## Creating the game_logs for the basic statistics for every player based on retrosheet data.

I want to create a game_log sheet for every player in my data set. I realized this will help accelerate my backtesting. 

<br><br> The reason I am creating this file is that once I run the script once. I will just need to call the specific games to get the required information instead of generating it every time and not saving the results

<br> https://www.baseball-reference.com/players/gl.fcgi?id=bautijo02&t=b&year=2014  <br><br> this is the ideal format except the CSV file created will have all the players. So far it works from 2005-2018. File might be hundreds of MB but that is OK.


In [1]:
import pandas as pd
import numpy as np
import scipy.stats as st

import warnings
warnings.filterwarnings('ignore')

d = pd.read_csv('../2005-2016_games.csv')
d.rename(columns={'unknown':'double_header_flag'}, inplace=True)
d['ab_flag'] = d.ab_flag.map({'F':0,'T':1})
d.sh_flag = d.sh_flag.map({'F':0,'T':1})
d.sf_flag = d.sf_flag.map({'F':0,'T':1})

In [2]:
df = d.copy()

In [3]:
#find me all the Plate Apperances as described by MLB rules
AB_only = df[df.ab_flag == 1]

event_flags = [14,15,16,17] #14 is BB 15 is IBB 16 is HBP 17 is interference
BB_IBB_HBP_INT = df[df.event_type.isin(event_flags)]
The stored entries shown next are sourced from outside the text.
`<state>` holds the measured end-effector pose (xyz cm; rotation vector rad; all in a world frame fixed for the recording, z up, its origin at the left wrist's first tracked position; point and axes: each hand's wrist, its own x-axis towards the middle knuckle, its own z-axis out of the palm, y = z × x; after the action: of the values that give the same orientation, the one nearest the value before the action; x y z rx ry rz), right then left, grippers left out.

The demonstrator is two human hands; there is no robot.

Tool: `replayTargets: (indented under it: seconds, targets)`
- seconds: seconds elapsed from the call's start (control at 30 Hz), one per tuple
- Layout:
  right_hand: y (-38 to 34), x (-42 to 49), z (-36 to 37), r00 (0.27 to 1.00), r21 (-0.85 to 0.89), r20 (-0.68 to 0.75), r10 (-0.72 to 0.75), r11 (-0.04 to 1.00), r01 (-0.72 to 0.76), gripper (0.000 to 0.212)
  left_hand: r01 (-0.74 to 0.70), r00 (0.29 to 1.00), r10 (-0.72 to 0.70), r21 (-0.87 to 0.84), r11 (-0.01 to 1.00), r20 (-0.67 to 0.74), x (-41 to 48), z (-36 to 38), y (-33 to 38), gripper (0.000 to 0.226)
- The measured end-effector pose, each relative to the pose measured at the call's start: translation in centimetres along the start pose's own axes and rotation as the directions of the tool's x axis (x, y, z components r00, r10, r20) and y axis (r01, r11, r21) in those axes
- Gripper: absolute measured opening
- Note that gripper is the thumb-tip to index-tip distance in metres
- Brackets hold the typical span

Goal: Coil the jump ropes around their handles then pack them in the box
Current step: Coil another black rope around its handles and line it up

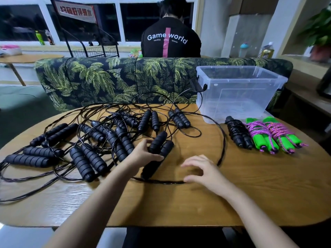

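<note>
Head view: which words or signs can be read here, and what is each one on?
"Game world": back of the black shirt.
"vacation ... forever": small line beneath it, middle word blurred.
Red characters on the window sign: seen reversed, unreadable.
Print on the yellow packet: too blurred to read.

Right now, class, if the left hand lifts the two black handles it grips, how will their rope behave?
The rope will likely trail limp: it lies in loose curves on the table. It may snag, since other cords cross it. The ribbed handles look foam-padded, so probably grippy.
</note>
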<state>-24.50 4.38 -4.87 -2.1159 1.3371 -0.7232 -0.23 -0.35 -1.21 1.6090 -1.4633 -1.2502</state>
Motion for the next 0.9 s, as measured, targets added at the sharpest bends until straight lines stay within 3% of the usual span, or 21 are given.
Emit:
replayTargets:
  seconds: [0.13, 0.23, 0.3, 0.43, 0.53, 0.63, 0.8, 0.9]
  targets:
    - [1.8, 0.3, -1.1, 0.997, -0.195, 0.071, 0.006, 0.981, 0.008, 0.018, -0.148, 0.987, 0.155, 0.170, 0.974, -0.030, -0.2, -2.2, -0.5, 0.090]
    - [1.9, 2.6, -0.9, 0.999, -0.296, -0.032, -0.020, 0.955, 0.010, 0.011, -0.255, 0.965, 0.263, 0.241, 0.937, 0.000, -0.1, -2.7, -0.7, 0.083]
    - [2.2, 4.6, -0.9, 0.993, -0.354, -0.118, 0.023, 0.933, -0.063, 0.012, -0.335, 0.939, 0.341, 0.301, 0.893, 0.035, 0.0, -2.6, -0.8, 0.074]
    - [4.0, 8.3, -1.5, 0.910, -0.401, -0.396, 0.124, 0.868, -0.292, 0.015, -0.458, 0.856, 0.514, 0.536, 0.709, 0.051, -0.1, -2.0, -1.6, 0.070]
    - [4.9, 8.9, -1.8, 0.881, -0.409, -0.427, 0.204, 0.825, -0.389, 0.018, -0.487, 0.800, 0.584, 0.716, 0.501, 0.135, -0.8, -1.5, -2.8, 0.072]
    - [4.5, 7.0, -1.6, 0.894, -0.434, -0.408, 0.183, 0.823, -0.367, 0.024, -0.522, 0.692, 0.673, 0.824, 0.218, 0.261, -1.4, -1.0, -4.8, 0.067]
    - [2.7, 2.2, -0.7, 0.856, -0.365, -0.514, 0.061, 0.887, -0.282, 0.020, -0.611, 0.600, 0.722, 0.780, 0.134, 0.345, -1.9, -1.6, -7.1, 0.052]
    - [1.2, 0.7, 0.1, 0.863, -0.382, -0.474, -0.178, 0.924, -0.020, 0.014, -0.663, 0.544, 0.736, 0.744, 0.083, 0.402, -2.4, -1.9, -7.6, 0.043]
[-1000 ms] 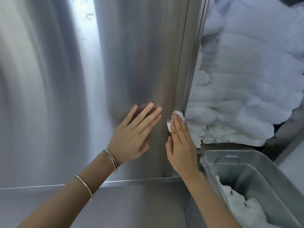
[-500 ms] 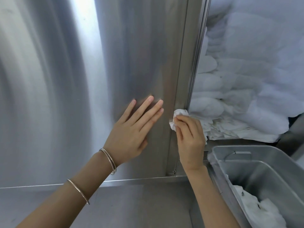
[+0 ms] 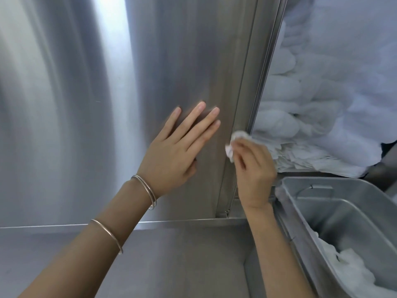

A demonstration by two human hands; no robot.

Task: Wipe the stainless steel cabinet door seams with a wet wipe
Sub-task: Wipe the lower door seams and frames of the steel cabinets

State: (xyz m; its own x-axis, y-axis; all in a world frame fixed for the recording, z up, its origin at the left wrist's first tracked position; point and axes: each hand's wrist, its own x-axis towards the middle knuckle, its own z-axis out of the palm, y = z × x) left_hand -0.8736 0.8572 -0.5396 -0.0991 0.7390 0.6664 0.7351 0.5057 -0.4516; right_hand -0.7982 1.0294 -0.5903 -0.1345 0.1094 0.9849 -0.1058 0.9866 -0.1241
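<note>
A stainless steel cabinet door (image 3: 171, 61) fills the left and middle of the view. Its vertical seam (image 3: 242, 100) runs along the door's right edge. My left hand (image 3: 178, 151) lies flat on the door, fingers straight and spread, just left of the seam. My right hand (image 3: 253, 171) pinches a crumpled white wet wipe (image 3: 234, 143) with curled fingers and holds it against the seam, level with my left fingertips. Most of the wipe is hidden behind my fingers.
Right of the seam, the compartment holds a thick mass of white frost (image 3: 333, 104). A stainless steel bin (image 3: 335, 203) with white lumps inside stands at the lower right. A steel ledge (image 3: 171, 222) runs below the door.
My right hand went from flat fingers over the wipe to curled fingers pinching it, and shifted slightly right along the seam. My left hand has stayed flat on the door.
</note>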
sac_hits = df[df.sh_flag ==1]

sac_fly  = df[df.sf_flag ==1]

#combine all the dataFrames into 1.
new_df = AB_only.append(BB_IBB_HBP_INT)
new_df = new_df.append(sac_hits)
new_df = new_df.append(sac_fly)

df = new_df.copy()

In [4]:
hit_flags = [20,21,22,23]     #20 = single, 21= double, 22 = triple, 23 = homerun
df.loc[df.event_type.isin(hit_flags), 'hit_flag'] = 1
df.loc[df.event_type.isin(hit_flags) == False, 'hit_flag'] = 0

#event_type 14 is BB, 15 is IBB, 16 is HBP, 17 is interference
df.loc[df.event_type==14, 'BB'] = 1
df.loc[df.event_type!=14, 'BB'] = 0

df.loc[df.event_type==15, 'IBB'] = 1
df.loc[df.event_type!=15, 'IBB'] = 0

df.loc[df.event_type==16, 'HBP'] = 1
df.loc[df.event_type!=16, 'HBP'] = 0

df.loc[df.event_type==17, 'ITF'] = 1
df.loc[df.event_type!=17, 'ITF'] = 0

df.loc[df.event_type==20, '1B'] = 1
df.loc[df.event_type!=20, '1B'] = 0

df.loc[df.event_type==21, '2B'] = 1
df.loc[df.event_type!=21, '2B'] = 0

df.loc[df.event_type==22, '3B'] = 1
df.loc[df.event_type!=22, '3B'] = 0

df.loc[df.event_type==23, 'HR'] = 1
df.loc[df.event_type!=23, 'HR'] = 0

In [5]:
data_grouped = df.groupby(['game_id','year','month','day','res_batter'])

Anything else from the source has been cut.